* Problem requirements *
Exactly the lines starting at the line containing "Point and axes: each" and ending at the line containing "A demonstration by" are to be written out from the listing below, both included.

* Supplied material *
►

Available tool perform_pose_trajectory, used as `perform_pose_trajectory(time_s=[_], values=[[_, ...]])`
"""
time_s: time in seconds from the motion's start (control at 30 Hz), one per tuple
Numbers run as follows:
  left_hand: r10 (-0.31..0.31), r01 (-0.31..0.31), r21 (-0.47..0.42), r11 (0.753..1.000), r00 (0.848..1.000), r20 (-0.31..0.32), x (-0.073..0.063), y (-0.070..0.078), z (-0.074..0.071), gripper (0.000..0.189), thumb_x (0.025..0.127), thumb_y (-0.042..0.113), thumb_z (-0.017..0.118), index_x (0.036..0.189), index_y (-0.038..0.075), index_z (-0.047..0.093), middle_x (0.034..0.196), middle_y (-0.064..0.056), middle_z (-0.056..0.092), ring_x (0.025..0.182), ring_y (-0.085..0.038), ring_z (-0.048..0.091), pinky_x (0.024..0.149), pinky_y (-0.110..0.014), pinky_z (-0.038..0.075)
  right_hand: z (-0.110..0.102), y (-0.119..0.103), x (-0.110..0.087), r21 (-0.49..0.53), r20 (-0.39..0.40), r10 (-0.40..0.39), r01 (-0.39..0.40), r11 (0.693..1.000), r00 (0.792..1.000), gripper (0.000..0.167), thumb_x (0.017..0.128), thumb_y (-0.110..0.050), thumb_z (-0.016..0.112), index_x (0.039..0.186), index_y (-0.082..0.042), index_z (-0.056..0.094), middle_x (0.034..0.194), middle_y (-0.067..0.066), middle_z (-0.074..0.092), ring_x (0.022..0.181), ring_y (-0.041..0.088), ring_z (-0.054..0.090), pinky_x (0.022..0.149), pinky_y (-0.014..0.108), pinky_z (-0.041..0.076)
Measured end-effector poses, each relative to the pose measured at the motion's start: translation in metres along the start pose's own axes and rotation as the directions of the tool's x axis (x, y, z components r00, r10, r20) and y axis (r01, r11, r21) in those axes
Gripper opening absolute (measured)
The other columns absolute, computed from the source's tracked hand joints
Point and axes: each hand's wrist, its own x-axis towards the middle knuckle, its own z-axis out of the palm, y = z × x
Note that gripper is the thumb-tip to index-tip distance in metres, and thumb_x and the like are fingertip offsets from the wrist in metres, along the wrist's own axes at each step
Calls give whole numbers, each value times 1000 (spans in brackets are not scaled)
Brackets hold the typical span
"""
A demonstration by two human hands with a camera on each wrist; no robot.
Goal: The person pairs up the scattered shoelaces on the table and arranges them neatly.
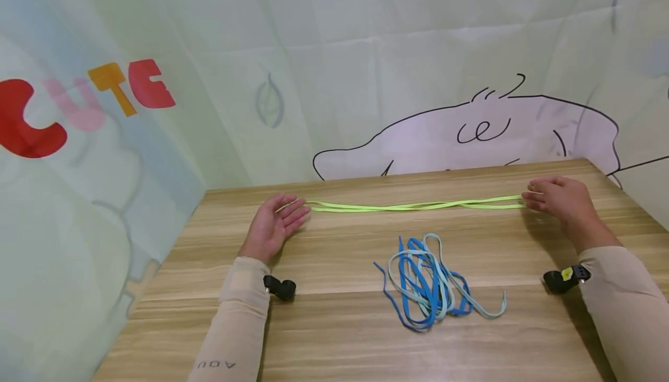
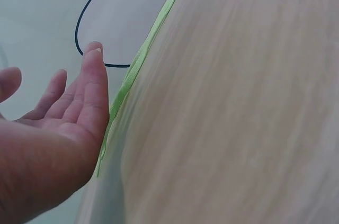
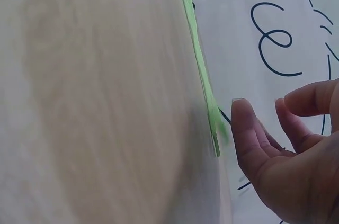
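Note:
Yellow-green shoelaces lie stretched side by side across the back of the table, their strands crossing in places. By their left end is my left hand, palm turned inward and fingers loosely extended. In the left wrist view this hand overlaps the edge of the lace and grips nothing. My right hand hovers at the other end with relaxed, slightly bent fingers. The right wrist view shows its fingers apart from the lace end, holding nothing.
Nearer me on the wooden table is a loose tangle of a dark blue shoelace and a light blue shoelace. A printed cloth hangs behind the table and along its left side. Each wrist wears a small black camera.

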Motion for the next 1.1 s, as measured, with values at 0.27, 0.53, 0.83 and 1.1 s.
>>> perform_pose_trajectory(time_s=[0.27,0.53,0.83,1.1], values=[[3,-3,10,1000,1000,-10,0,-4,0,30,107,20,46,129,1,50,136,-19,59,113,-28,66,100,-39,49,4,1,-2,-40,-5,7,-7,999,1000,41,106,-33,47,127,1,50,127,18,52,78,-7,65,75,20,56],[0,1,31,1000,1000,-10,-2,-8,5,29,106,20,49,128,0,51,104,-9,72,97,-22,71,91,-34,55,11,-2,-4,-103,44,-36,41,994,998,50,107,-29,44,136,12,44,111,8,60,78,-5,64,75,23,57],[-18,18,57,998,1000,-13,-2,-9,13,31,105,20,51,128,-2,52,95,-5,71,90,-20,71,85,-31,56,14,-6,-7,-119,122,-80,94,988,989,49,107,-28,45,133,13,45,97,-6,65,80,-4,65,74,23,57],[-8,7,131,991,1000,8,-4,-12,20,37,105,19,51,133,-5,50,93,-4,71,87,-17,70,82,-30,56,23,-9,-12,-165,153,-127,152,975,980,48,108,-29,43,132,13,47,107,8,67,81,-3,65,74,22,57]])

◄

* Task solution *
Point and axes: each hand's wrist, its own x-axis towards the middle knuckle, its own z-axis out of the palm, y = z × x
Note that gripper is the thumb-tip to index-tip distance in metres, and thumb_x and the like are fingertip offsets from the wrist in metres, along the wrist's own axes at each step
Calls give whole numbers, each value times 1000 (spans in brackets are not scaled)
Brackets hold the typical span
"""
A demonstration by two human hands with a camera on each wrist; no robot.

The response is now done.